You may say that Sandwich Night doesn’t have the pull of Thanksgiving. You might say the traditions of Thanksgiving have ingrained themselves so deep into America’s roots that to abolish them would rend the fabric of this country apart. But I say bully on that. Forget the turkey, the stuffing, the overblown parade with pop stars no one knows. Chisel this holiday’s horridness into the annals of this country’s history and memory hole it into non-existence. Sandwich Night can be celebrated cheaply and casually, and it has no problematic ties that would heavily dilute the spirit of sharing a sandwich spread. Everyone across America can celebrate Sandwich Night, and if folks would rather sit around a table in awkward silence and eat a dry bird and honor a group of smallpox-ridden settlers who took part in inglorious genocide of the native people, then it’s their loss.
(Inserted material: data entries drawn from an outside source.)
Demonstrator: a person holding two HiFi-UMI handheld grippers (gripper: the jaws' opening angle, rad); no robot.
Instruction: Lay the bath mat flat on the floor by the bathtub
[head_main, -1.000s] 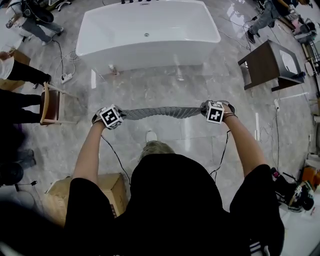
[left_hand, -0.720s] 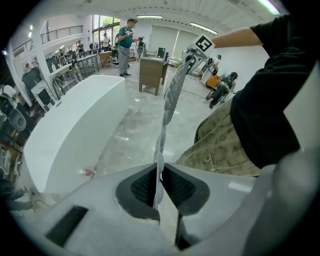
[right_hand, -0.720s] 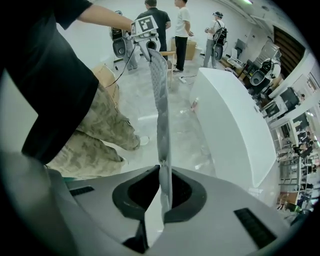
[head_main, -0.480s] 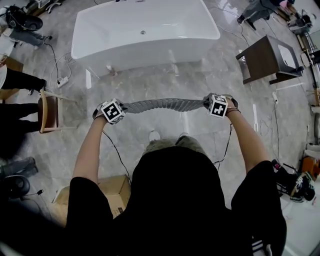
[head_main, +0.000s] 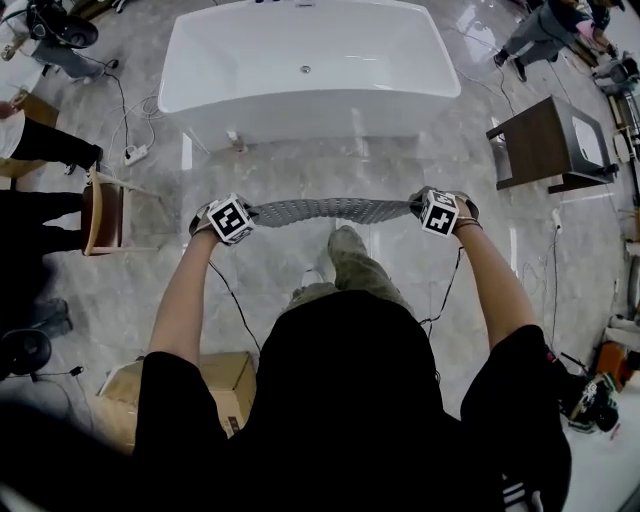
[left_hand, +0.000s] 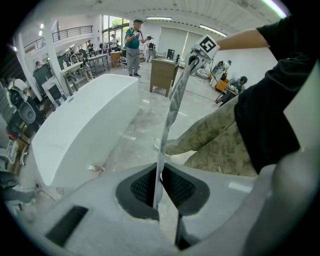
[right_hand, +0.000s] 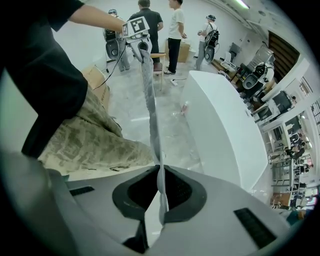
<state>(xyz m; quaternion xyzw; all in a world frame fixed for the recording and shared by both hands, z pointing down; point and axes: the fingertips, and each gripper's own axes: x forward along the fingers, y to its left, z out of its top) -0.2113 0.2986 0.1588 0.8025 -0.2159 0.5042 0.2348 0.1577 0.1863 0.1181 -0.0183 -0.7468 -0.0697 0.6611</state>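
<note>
A grey textured bath mat (head_main: 330, 210) hangs stretched between my two grippers, above the marble floor in front of the white bathtub (head_main: 305, 65). My left gripper (head_main: 235, 217) is shut on the mat's left end and my right gripper (head_main: 428, 210) is shut on its right end. In the left gripper view the mat (left_hand: 170, 107) runs edge-on from the jaws up to the other gripper, with the bathtub (left_hand: 85, 130) at left. The right gripper view shows the same mat (right_hand: 150, 107) clamped in its jaws and the bathtub (right_hand: 225, 130) at right. A leg in camouflage trousers (head_main: 350, 265) steps forward under the mat.
A wooden chair (head_main: 105, 210) stands left of the mat and a dark side table (head_main: 545, 145) right of the tub. A cardboard box (head_main: 215, 380) lies behind on the left. A cable and power strip (head_main: 135, 152) trail near the tub's left corner. People stand at the room's edges.
Both grippers carried the stretched mat toward the bathtub. The person's leg has stepped forward beneath the mat. Both grips are unchanged.
</note>
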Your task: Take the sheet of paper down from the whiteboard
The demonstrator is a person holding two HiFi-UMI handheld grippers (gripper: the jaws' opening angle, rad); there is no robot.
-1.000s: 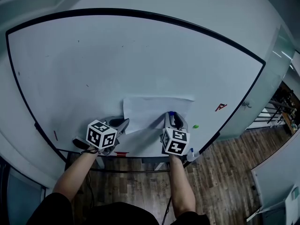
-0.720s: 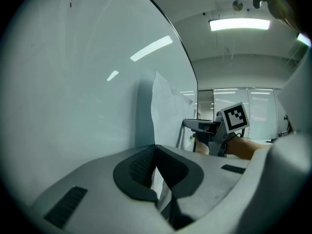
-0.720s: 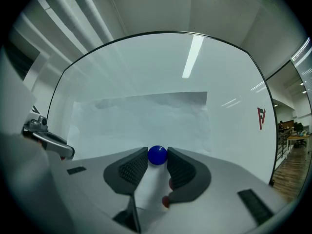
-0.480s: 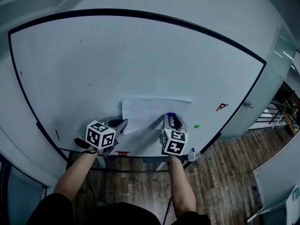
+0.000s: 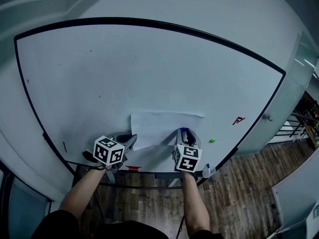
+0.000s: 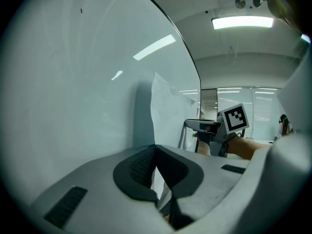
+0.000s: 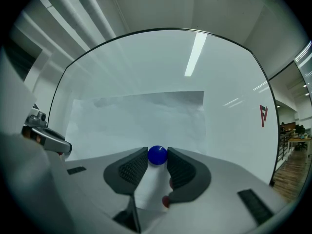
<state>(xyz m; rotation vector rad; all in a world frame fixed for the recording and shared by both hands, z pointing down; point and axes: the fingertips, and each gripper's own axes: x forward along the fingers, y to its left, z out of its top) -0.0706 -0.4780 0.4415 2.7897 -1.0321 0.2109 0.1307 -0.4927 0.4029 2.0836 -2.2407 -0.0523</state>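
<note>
Whiteboard [image 5: 149, 68], black-framed, fills wall ahead; wood floor [image 5: 239, 193] below right. Sheet of paper [image 5: 159, 128] sits low on board, near centre, top edge flat against it; we see its left side standing off surface. Left gripper [image 5: 130, 139] at sheet's lower left corner, jaws pressed together on paper edge. Right gripper [image 5: 185, 132] at sheet's lower right, pads touching blue magnet [image 7: 157, 155] on both flanks. We note green magnet [image 5: 212, 141] and red mark [image 5: 239, 120] on bare board right of sheet.
</note>
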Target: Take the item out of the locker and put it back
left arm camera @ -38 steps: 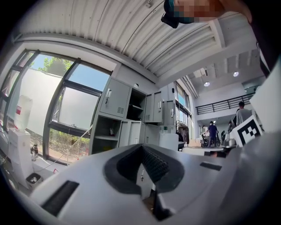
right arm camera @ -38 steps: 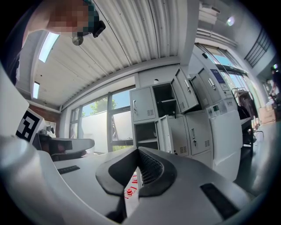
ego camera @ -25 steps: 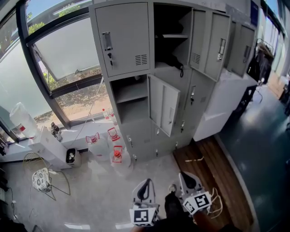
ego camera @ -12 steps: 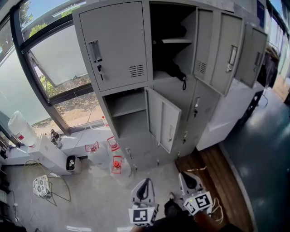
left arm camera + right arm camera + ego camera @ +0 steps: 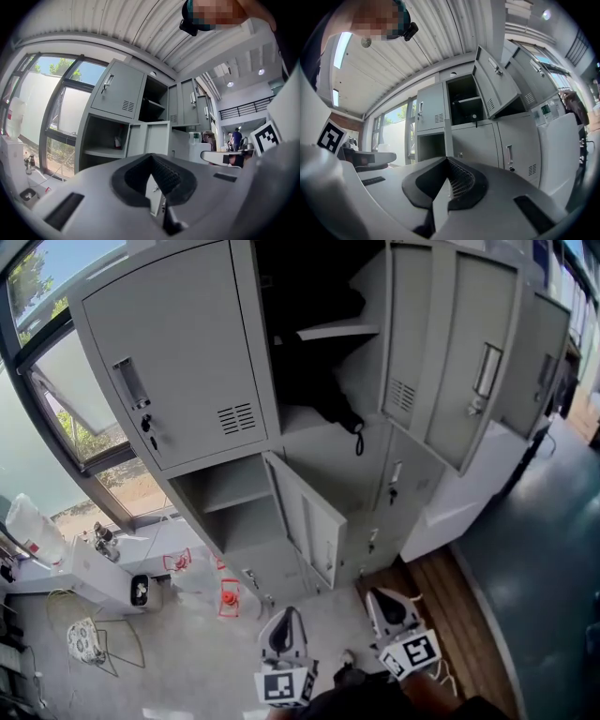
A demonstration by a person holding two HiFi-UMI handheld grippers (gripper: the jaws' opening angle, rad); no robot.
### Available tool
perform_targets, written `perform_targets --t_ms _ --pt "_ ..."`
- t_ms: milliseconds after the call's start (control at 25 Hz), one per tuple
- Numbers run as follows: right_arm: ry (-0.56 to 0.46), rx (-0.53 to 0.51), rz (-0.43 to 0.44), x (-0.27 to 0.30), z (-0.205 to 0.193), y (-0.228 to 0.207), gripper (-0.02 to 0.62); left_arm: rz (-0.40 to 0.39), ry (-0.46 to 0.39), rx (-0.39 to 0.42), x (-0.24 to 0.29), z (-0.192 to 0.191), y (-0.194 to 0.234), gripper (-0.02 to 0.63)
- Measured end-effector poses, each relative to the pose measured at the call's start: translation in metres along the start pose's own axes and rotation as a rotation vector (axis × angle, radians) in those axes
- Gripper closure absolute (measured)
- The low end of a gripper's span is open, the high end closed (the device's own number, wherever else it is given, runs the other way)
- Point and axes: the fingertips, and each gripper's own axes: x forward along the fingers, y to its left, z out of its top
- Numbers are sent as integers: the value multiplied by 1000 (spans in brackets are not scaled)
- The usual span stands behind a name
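Two closed, empty tools, left hand-held gripper [image 5: 287,617] and right hand-held gripper [image 5: 383,600], before one locker bank [image 5: 187,362].

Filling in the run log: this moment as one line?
left claw shut, empty | right claw shut, empty | upper locker open, black item inside

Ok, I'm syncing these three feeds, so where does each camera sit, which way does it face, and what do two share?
Head view: on the person's head, looking steeply down at the lockers; left gripper and right gripper show at the bottom.
Left gripper view: on the left gripper, facing the lockers along its shut jaws.
Right gripper view: likewise on the right gripper, jaws shut.
Shared: each gripper view shows the other gripper's marker cube.
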Motion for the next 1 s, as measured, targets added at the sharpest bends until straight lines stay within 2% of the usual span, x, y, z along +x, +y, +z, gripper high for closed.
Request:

No jingoistic Americana mythos or obscured historical horrors burden the story of Sandwich Night. Slice it however you want, but Sandwich Night exists out of pure joy and love for humankind. If you can put ingredients between two slices of bread, you too can celebrate Sandwich Night, as long as you have love in your heart and a hungry stomach.

(Disclaimer: I will be observing Sandwich Night somewhat early this year. We will be on the road to visit family, so I will have to enjoy a Sandwich Lunch instead. It’s not about what time you celebrate, though. It’s about the spirit you have while celebrating.)

(Other disclaimer: Many old fans of The Chris Gethard Show will argue that backstage drama would contribute to a problematic air poisoning the joy of Sandwich Night. While that is certainly valid, I would argue that behind-the-scenes issues pale in comparison to, say, the killing of thousands of natives and the destruction of an entire culture.)